* TRY IT
Count every line below that holds "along". Number only.

Recorded data
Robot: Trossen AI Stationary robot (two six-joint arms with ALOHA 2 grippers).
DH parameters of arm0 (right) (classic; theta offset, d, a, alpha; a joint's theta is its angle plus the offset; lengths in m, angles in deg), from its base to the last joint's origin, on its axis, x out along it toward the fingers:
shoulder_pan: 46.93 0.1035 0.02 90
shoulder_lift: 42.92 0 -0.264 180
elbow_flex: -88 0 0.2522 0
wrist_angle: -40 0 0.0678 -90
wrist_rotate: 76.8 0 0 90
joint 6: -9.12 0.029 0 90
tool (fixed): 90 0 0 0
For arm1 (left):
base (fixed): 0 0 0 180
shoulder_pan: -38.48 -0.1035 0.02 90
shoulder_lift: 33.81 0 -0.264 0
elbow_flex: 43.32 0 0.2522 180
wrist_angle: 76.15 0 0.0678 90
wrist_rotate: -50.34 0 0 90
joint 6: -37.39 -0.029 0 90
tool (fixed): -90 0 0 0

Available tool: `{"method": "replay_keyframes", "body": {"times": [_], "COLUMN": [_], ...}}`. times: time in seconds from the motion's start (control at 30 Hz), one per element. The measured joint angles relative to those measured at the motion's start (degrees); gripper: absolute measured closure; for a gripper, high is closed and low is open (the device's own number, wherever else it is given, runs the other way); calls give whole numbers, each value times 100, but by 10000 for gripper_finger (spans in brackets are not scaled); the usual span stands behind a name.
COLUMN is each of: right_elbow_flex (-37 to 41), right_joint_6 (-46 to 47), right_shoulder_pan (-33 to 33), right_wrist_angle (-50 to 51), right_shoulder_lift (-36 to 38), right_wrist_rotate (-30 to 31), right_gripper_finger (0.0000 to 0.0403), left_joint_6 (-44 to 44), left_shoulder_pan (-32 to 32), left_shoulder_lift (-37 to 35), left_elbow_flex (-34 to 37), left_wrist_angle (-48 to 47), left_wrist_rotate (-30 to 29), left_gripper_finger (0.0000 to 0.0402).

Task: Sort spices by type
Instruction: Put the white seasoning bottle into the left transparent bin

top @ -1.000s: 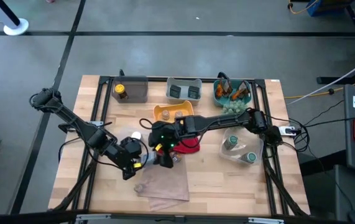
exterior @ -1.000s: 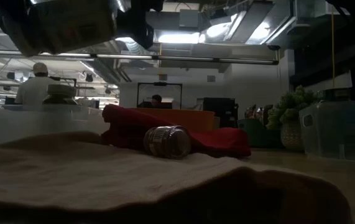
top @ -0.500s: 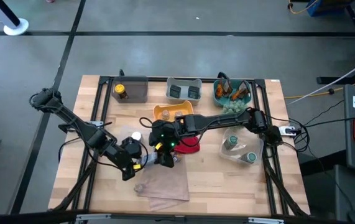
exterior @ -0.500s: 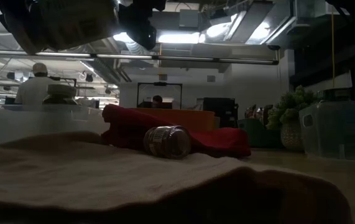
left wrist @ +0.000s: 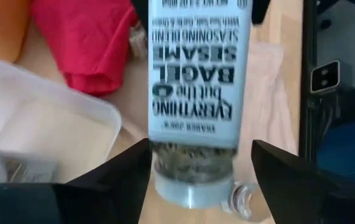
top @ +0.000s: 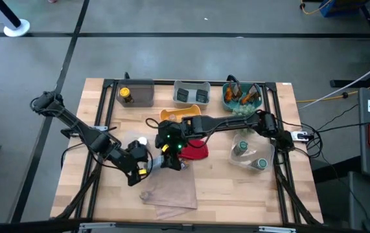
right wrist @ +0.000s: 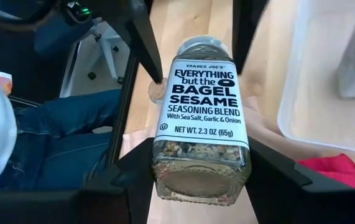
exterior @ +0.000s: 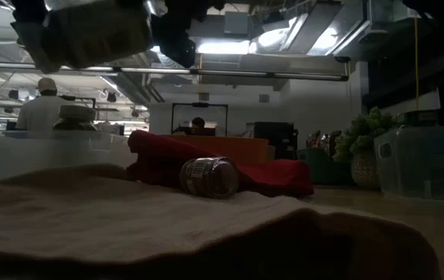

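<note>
Right wrist view: the right gripper (right wrist: 199,180) is pinching a seasoning jar (right wrist: 203,127) at its base, passing it over. The left gripper (left wrist: 196,177) is standing spread around it, apparently not touching, at the high view's centre-left.

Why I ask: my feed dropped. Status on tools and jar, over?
Right tool clamped on sesame seasoning jar, base end, above the table. Left tool open around its other end. Silver-capped jar lying by the red cloth.
</note>
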Motion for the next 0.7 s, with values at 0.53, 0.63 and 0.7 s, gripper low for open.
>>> {"method": "replay_keyframes", "body": {"times": [0.53, 0.63, 0.7], "right_elbow_flex": [-444, -605, -659], "right_joint_6": [-718, -918, -1025], "right_shoulder_pan": [-383, -414, -439], "right_wrist_angle": [-284, -662, -888], "right_shoulder_lift": [-2, -2, -2], "right_wrist_rotate": [-483, -264, -82], "right_gripper_finger": [201, 201, 201], "left_joint_6": [1107, 881, 621], "left_shoulder_pan": [179, 180, 180], "left_shoulder_lift": [-2397, -2849, -3063], "left_elbow_flex": [11, 11, 11], "left_wrist_angle": [-1474, -1426, -1419], "left_wrist_rotate": [-1243, -1333, -1337], "left_gripper_finger": [147, 148, 148]}}
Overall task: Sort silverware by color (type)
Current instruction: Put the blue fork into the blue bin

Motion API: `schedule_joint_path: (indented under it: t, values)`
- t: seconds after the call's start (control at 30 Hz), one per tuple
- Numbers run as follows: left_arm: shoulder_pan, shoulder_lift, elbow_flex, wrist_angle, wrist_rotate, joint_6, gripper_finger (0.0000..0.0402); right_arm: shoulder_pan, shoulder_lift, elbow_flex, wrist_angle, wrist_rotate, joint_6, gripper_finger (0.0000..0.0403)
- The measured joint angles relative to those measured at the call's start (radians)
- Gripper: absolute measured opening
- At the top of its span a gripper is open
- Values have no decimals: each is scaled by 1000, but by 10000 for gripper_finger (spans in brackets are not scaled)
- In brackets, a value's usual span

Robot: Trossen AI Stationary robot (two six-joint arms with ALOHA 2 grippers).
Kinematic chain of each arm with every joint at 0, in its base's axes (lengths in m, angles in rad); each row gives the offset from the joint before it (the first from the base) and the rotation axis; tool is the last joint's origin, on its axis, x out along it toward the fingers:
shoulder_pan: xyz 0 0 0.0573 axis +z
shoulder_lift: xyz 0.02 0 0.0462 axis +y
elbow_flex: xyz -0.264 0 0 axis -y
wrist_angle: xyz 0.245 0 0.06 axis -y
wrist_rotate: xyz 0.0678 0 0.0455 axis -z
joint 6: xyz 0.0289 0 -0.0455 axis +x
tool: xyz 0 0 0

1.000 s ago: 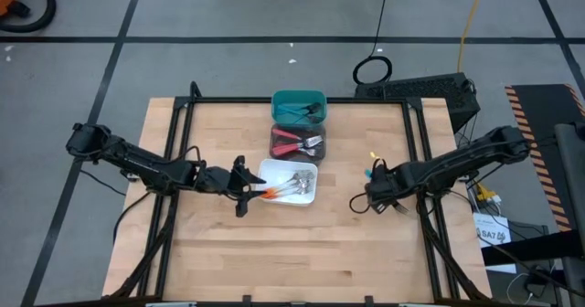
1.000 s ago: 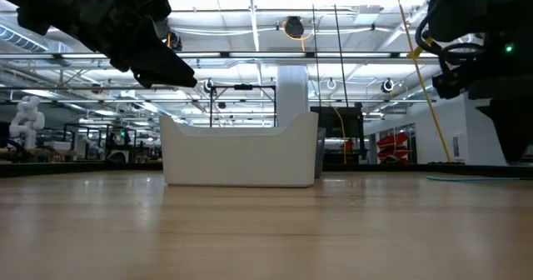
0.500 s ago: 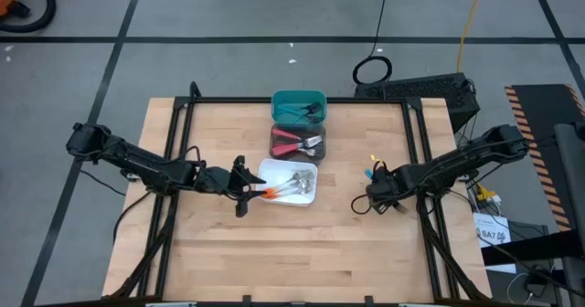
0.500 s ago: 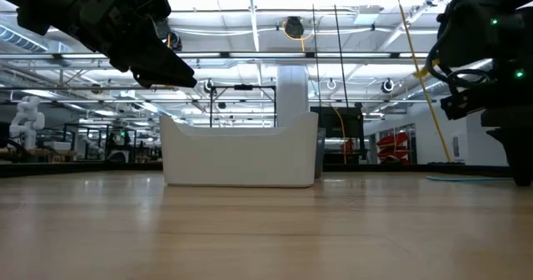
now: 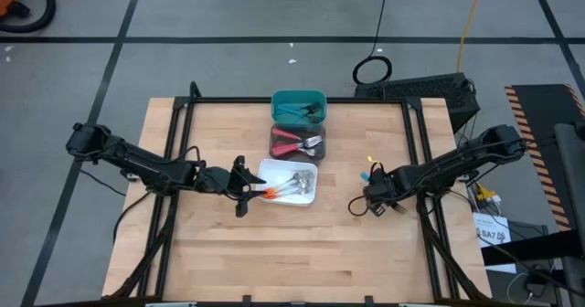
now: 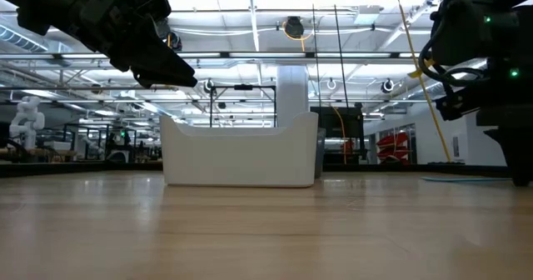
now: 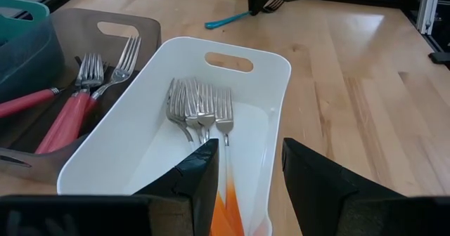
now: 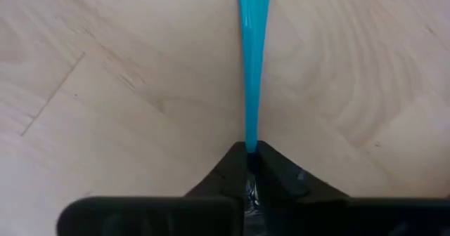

* REPLY TO THE EXERCISE
2